The team at VTNZ not only accommodate the older trio but they celebrate it. Colin Gillespie, 75, Peter Walton, 73, and Michael were gifted with a cake last week with “222”, their collective age, iced on the top.

“Whenever I ask about retirement, I just get a blank look,” says their manager Boisey Colling.

Peter and Michael have dropped down to 32 and 35 hours respectively, while Colin continues to work full-time after 17 years with VTNZ.

“This is the longest I’ve worked at any one spot, the whole team here is a good and close-knit team,” says Colin.

“I don’t think I’ll make it to 20 years of service, but who knows,” he says.

Colin says his Fitbit reaches 10km of walking each day on the job. Michael agrees that the work keeps him fit and believes keeping active is the key to ageing well.

Peter says it’s the important work of road safety that gets him up each morning, and the high quality of work they deliver.

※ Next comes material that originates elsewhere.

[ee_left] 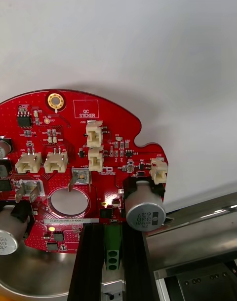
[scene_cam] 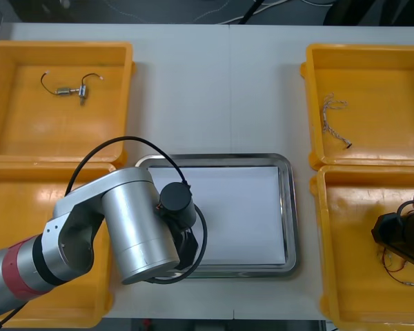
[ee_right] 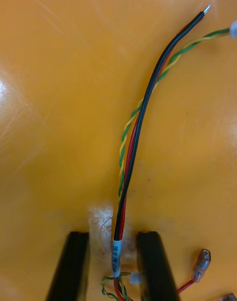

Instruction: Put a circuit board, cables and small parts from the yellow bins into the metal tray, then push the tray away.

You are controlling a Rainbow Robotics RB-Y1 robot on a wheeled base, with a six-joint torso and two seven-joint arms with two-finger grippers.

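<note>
You had barely begun: left end effector [ee_left: 112, 237] clamped the round red circuit board [ee_left: 74, 148] over the mid-frame white-lined metal tray [scene_cam: 288, 207], while the right end effector [ee_right: 113, 239], lower right, fingers apart, straddled a black-and-red cable [ee_right: 140, 118].

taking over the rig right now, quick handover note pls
Left gripper: shut on board, over the tray's white inside; touchdown unclear.
Right gripper: open, astride a black-and-red cable in the near right bin.
Done: board at tray, not yet released.
Left: release board, add cables and small parts, push tray away.
</note>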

“I believe we have one of the best systems in the world,” says Peter. “I did retire for three months but you need a reason to get out of bed and I can’t think of a better one.”

Outside of work, Peter says his two rescue greyhounds keep him busy. Michael can be found working in his garden on the weekends as Covid-19 restrictions have kept him from travelling.

Colin dreams of having enough money to visit his daughters in Europe and having more time for winemaking once he’s ready to retire. His Italian son-in-law even says his wine is the best in the world.

While the trio does get some cheek from the younger team members, they agree it’s all in good fun.

“The banter and the fun we have makes up for the stress of the work,” says Michael.

“There’s a lot of cheek flying around,” says Peter. “I’ve worked at shops up and down the country, and here has been the best. The staff really make it that way.”